RNN representations and performance across network sizes.

We trained a series of RNNs with different network sizes ranging from 50 (dark blue) to 800 (yellow) hidden units. (A) Networks with approximately 300 or more units learned a spacetime representation, and the future could be decoded from the hidden state of the network at the end of the planning period. (B) Task performance saturated as a function of network size at approximately 300 hidden units. (C) Task performance increased with the ability of the network to represent the entire future explicitly. These results mirror the findings of Whittington et al. (2023) that RNNs trained on working memory tasks learn a similar ‘slot-like’ solution only if the network is large enough.

Additional analyses of RNNs trained with changing environment structure.
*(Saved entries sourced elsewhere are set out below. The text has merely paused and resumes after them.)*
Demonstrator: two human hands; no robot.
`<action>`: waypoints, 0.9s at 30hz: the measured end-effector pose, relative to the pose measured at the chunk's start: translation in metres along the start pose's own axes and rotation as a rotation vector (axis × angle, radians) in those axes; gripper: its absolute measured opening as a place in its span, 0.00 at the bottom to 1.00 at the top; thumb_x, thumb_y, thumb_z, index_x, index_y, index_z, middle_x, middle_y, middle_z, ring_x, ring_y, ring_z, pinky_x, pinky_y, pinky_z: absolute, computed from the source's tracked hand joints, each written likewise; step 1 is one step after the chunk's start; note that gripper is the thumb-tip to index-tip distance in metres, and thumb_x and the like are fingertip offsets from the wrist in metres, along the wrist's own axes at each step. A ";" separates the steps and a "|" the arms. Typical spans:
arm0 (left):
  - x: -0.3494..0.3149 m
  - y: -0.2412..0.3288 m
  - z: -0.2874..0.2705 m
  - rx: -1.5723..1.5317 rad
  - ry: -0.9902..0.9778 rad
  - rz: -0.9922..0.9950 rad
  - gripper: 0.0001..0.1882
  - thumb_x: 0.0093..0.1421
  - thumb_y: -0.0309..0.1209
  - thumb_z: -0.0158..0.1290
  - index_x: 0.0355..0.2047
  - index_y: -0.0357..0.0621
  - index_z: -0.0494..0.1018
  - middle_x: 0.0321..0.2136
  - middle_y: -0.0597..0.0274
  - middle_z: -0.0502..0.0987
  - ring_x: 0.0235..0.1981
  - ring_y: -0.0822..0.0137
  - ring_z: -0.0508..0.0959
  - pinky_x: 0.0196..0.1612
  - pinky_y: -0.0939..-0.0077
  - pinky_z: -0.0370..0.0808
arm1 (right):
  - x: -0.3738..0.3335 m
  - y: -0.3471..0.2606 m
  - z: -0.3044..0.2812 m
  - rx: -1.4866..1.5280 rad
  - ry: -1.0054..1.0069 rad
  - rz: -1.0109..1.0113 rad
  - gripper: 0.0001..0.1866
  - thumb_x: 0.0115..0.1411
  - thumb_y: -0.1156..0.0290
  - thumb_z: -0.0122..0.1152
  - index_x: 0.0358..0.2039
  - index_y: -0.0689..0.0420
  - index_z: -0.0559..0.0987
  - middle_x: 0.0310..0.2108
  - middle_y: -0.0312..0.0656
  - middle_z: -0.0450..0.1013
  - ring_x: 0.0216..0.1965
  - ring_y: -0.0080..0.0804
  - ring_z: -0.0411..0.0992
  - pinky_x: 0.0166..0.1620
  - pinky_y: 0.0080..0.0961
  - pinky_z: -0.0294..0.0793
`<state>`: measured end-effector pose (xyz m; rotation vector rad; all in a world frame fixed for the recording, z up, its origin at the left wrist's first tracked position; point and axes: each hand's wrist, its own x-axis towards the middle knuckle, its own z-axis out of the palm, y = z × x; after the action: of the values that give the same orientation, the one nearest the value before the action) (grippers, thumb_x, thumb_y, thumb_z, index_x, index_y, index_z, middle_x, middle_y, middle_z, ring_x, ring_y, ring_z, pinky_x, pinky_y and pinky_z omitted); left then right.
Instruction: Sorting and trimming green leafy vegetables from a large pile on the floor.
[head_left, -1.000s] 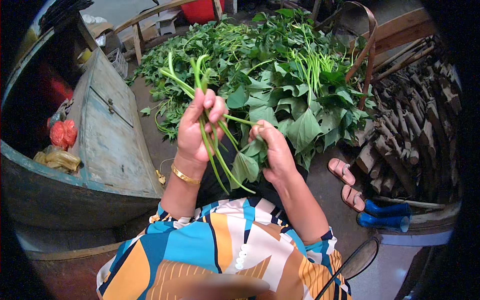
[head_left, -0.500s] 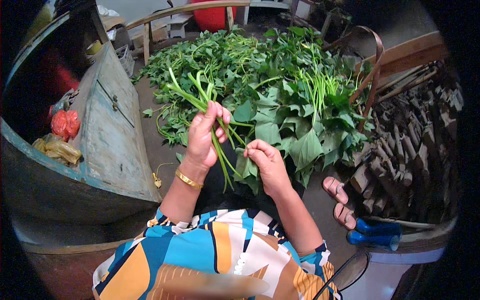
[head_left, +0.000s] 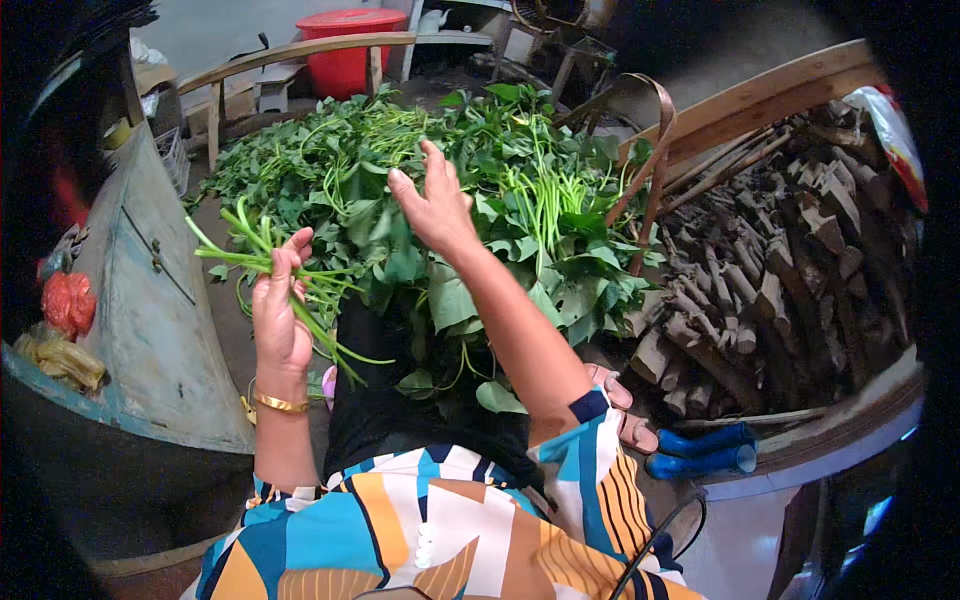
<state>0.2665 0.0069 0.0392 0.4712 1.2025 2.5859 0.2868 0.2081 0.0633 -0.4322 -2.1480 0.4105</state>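
My left hand (head_left: 280,325), with a gold bracelet at the wrist, is closed round a loose bunch of long green stems (head_left: 235,256). The stems stick out on both sides of the fist, above the floor left of my lap. Farther forward, my right hand (head_left: 440,208) is over a big heap of leafy green vines (head_left: 300,185). Its fingers are stretched and apart, and I see nothing held in it. Bare stems (head_left: 545,205) lie bundled on the heap to the right of that hand. A few large leaves hang over my dark-clad lap.
Stacked firewood (head_left: 750,290) fills the right side, behind a brown looped handle (head_left: 662,130). Blue boots (head_left: 705,450) and pink sandals (head_left: 637,432) stand nearer. A grey-green panel (head_left: 170,300) and a red plastic bag (head_left: 68,303) are at left, a red tub (head_left: 345,65) at the back.
My hands have parted: the left moved left and down with the stems, while the right let go of the leafy piece and reached forward over the heap. The view has shifted right.
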 end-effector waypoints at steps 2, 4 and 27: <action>0.001 0.001 -0.006 -0.090 -0.067 0.024 0.11 0.59 0.39 0.44 0.26 0.47 0.68 0.36 0.59 0.73 0.27 0.77 0.67 0.37 0.81 0.64 | 0.009 0.013 -0.023 0.113 -0.189 -0.066 0.22 0.51 0.56 0.49 0.41 0.58 0.69 0.35 0.49 0.70 0.37 0.45 0.69 0.42 0.38 0.66; -0.002 0.002 -0.008 -0.177 -0.004 0.000 0.09 0.58 0.37 0.46 0.28 0.45 0.67 0.25 0.64 0.72 0.22 0.78 0.66 0.35 0.78 0.68 | 0.010 0.026 -0.054 -0.129 -0.354 0.001 0.17 0.50 0.58 0.50 0.32 0.59 0.74 0.29 0.48 0.71 0.33 0.45 0.70 0.37 0.40 0.69; -0.009 -0.056 0.043 -0.143 -0.283 -0.460 0.18 0.56 0.37 0.50 0.43 0.38 0.65 0.40 0.54 0.72 0.11 0.86 0.56 0.19 0.91 0.61 | -0.086 0.039 -0.135 0.115 0.172 0.162 0.06 0.52 0.71 0.49 0.25 0.61 0.66 0.19 0.47 0.66 0.19 0.39 0.65 0.25 0.32 0.64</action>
<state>0.2965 0.0687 0.0202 0.4486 0.8973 2.1121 0.4512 0.2222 0.0613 -0.5577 -1.9195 0.5646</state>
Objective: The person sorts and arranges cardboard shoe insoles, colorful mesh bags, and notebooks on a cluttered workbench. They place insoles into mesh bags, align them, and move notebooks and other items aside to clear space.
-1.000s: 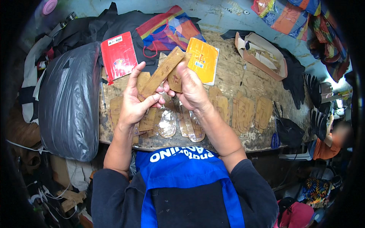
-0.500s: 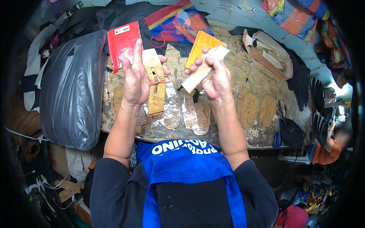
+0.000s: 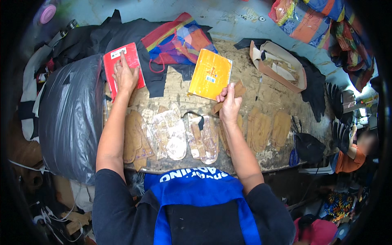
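Observation:
My left hand (image 3: 125,77) lies on a red notebook (image 3: 138,69), its fingers stretched over the cover. In my right hand (image 3: 231,105), brown cardboard pieces (image 3: 240,88) are gripped under the thumb, sticking out above and below the fist. Just beyond that hand rests a yellow-orange notebook (image 3: 210,67). Nearer to me, flat template pieces lie in a row along the bench. They include brown sole-shaped ones (image 3: 132,136), silvery, worn ones (image 3: 175,143) and more brown ones (image 3: 260,130) to the right.
A large black plastic-wrapped bundle (image 3: 71,118) stands at the left. Toward the back lie dark sheet material (image 3: 90,36) and a plaid mesh bag (image 3: 175,41). An open box of scraps (image 3: 302,81) and a pen (image 3: 259,87) are at the right. Another person (image 3: 352,159) is at far right.
My left hand has left the red-banded template bundle's former place and come down on the red notebook. My right hand has lowered, now showing brown pieces instead of the pale strip.

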Tool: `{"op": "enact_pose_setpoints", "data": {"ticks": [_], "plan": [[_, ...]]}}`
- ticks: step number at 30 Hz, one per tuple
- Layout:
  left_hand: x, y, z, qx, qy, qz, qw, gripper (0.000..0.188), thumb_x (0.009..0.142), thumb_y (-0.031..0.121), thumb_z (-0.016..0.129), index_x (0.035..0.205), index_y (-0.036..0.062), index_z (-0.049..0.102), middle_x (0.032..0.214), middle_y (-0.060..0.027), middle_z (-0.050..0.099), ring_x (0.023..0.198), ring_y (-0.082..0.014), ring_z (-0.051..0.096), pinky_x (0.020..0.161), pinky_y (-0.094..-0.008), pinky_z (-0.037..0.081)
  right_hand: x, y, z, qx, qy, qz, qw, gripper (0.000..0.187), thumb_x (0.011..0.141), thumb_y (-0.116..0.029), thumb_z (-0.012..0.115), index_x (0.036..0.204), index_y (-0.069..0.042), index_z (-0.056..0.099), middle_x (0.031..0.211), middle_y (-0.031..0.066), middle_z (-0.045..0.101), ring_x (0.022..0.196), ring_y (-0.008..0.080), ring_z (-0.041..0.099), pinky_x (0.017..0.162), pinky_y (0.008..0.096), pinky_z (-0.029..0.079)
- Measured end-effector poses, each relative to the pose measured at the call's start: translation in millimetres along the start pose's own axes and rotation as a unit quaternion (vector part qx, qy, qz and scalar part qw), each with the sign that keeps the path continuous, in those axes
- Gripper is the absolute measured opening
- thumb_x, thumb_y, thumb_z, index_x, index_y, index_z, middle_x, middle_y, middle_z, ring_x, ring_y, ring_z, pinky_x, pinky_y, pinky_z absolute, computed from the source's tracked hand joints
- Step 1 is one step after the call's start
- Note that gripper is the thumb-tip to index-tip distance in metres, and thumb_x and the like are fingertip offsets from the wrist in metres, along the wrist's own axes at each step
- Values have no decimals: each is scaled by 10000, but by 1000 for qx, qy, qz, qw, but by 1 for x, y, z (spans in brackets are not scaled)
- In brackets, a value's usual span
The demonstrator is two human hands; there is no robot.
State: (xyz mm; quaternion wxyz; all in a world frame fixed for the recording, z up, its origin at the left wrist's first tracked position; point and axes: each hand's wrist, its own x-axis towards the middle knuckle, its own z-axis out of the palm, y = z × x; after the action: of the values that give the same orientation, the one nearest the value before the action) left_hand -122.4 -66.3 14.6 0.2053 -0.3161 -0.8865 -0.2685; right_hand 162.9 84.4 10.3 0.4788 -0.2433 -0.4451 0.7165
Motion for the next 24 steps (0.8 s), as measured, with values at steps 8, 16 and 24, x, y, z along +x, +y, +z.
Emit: {"op": "enact_pose_setpoints", "data": {"ticks": [8,16,24], "plan": [[64,49,73,-49,-48,120,990,497,731,238,663,1170,86,488,1073,-179,557,1003,-346,516,833,-440,418,45,51,-25,-380,-36,-101,919,307,901,-282,488,904,22,529,707,49,546,629,155,524,605,301,433],[114,86,52,-244,-118,155,950,228,781,230,587,887,29,604,814,-199,617,792,-333,605,687,-396,457,52,-8,41,-101,-142,-178,969,149,921,-166,458,965,-37,519,748,25,536,646,56,486,563,183,399],[128,140,-39,-307,-229,241,892,229,765,232,657,856,22,657,738,-101,645,669,-133,578,655,-284,461,110,8,120,-346,-386,-377,767,341,693,-74,616,1026,-28,561,939,160,602,861,338,581,735,393,464]]}}
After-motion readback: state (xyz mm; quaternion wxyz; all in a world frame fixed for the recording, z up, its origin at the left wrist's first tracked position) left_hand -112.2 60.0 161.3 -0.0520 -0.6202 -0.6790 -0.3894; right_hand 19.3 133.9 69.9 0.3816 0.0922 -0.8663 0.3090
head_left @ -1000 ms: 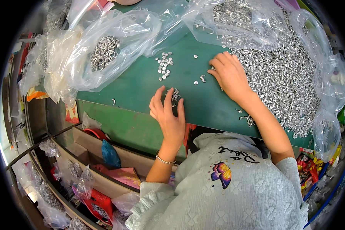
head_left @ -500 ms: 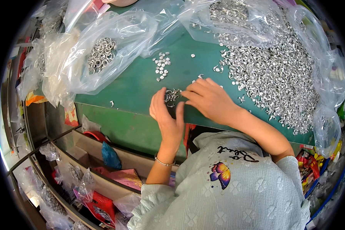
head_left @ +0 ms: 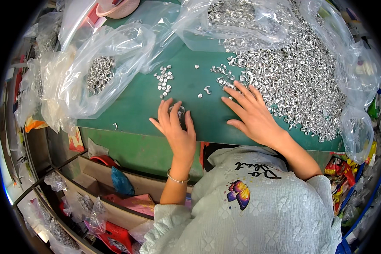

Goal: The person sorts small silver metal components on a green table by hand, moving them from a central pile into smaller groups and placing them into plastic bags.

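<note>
My left hand is spread and slightly bent over a few silver curved metal pieces near the table's front edge; its fingers partly hide them. My right hand lies palm down with fingers apart, fingertips at a small group of loose silver pieces beside the big pile. That pile of small, shiny, curved metal parts covers the right of the green table. Between the hands and a little farther off lie a single curved piece and a small flower-shaped piece.
A cluster of small silver flower-shaped pieces sits beyond my left hand. Farther left, a clear plastic bag holds silver rings. A pink basket stands at the back. Below the green table, an open drawer holds packets.
My hands have moved apart: the right went rightward to the pile's edge and spread its fingers, the left moved slightly over the pieces. The whole view has shifted a little.
</note>
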Motion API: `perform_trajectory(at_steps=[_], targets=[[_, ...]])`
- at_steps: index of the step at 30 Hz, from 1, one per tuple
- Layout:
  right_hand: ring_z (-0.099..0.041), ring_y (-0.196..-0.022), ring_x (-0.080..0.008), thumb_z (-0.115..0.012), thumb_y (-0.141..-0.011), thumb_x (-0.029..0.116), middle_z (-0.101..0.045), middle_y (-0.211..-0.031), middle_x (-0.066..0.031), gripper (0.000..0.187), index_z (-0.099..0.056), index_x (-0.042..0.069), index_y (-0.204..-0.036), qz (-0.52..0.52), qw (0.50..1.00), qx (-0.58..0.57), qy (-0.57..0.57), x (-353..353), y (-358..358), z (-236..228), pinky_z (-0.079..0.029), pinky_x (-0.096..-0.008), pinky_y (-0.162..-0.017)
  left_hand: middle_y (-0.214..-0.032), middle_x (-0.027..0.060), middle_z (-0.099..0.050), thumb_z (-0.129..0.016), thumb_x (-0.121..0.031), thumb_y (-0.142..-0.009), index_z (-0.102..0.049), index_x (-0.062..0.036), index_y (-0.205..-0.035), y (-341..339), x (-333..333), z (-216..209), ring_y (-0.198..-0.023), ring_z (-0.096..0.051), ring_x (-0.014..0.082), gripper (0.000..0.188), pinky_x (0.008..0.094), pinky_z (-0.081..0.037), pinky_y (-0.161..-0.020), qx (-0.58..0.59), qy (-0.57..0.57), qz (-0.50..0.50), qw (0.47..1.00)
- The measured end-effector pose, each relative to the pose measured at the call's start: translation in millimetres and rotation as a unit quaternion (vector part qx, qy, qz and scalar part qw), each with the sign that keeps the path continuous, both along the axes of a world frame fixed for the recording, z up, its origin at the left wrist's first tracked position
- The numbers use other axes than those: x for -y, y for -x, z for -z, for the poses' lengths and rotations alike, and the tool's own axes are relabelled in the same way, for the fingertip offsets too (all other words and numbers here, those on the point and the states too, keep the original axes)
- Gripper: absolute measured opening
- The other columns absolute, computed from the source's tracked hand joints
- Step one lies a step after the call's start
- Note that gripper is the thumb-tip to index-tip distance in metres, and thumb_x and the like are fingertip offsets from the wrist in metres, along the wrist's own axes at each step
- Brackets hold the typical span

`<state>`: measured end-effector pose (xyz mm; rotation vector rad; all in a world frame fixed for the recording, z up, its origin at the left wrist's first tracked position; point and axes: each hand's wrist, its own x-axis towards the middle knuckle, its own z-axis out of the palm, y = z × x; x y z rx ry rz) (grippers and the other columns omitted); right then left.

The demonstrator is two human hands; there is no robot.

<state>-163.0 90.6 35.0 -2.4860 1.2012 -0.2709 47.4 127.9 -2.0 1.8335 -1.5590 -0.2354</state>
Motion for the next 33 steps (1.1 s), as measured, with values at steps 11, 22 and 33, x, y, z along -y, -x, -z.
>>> perform_trajectory(at_steps=[11, 22, 33], targets=[[-0.038, -0.134, -0.0298, -0.069, -0.083, 0.023, -0.05, -0.136, -0.0118, 0.047, -0.057, 0.005, -0.125, -0.014, 0.994, 0.105, -0.011, 2.8, 22.6, 2.2, -0.032, -0.0461, -0.109, -0.113, 0.0059, -0.06, -0.068, -0.005, -0.083, -0.063, -0.0076, -0.112, 31.9, 35.0, -14.7, -0.104, -0.054, 0.0237, 0.029, 0.0376, -0.033, -0.092, 0.008, 0.02, 0.137, 0.99], [-0.041, -0.132, -0.0276, -0.068, -0.084, 0.017, -0.055, -0.126, -0.0078, 0.03, -0.063, 0.006, -0.112, 0.045, 0.996, 0.039, 0.072, 10.7, 18.8, 5.3, -0.029, -0.0502, -0.108, -0.108, 0.0085, -0.057, -0.072, -0.007, -0.08, -0.063, -0.0065, -0.111, 22.0, 11.5, -4.0, -0.096, -0.055, 0.0251, 0.032, 0.0376, -0.034, -0.085, 0.038, -0.023, 0.185, 0.982], [-0.048, -0.115, -0.0293, -0.068, -0.077, 0.01, -0.055, -0.117, -0.0097, 0.023, -0.065, 0.006, -0.1, 0.078, 0.984, 0.098, 0.128, 23.6, -2.5, 14.2, -0.036, -0.0452, -0.097, -0.108, 0.0101, -0.056, -0.072, -0.007, -0.081, -0.061, -0.0043, -0.112, 25.3, 1.4, -8.6, -0.1, -0.053, 0.0274, 0.033, 0.0388, -0.037, -0.086, -0.01, -0.016, 0.113, 0.993]])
(A) Learning curves of RNNs trained on the reward landscape task in a single maze (‘fixed maze’; orange) or with a different structure on every trial (‘changing maze’; blue). (B) We took the RNNs trained across many mazes and evaluated them in a single maze (blue). Future states could be decoded almost as well as in the RNNs trained in a single maze (orange). Additionally, the representations in each maze were more similar to idealised representations of future location in ‘relative’ than ‘absolute’ time (right). (C) When considering data across many mazes, future transitions could be decoded in a way that generalised across current transition and maze structure (blue). Such a representation did not exist in RNNs trained in a single maze (orange).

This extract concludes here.